_Task prompt:_
The answer should hold nothing but the lines from the one with "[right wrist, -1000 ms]" through the end of the listing below, each exactly as written.

_Data segment:_
——

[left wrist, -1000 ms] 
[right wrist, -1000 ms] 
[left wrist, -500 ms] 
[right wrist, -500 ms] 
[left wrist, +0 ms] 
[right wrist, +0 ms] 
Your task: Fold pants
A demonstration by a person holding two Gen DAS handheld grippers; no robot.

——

_Solution to this task:_
[right wrist, -1000 ms] 
[left wrist, -500 ms] 
[right wrist, -500 ms] 
[left wrist, +0 ms] 
[right wrist, +0 ms] 
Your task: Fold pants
A demonstration by a person holding two Gen DAS handheld grippers; no robot.

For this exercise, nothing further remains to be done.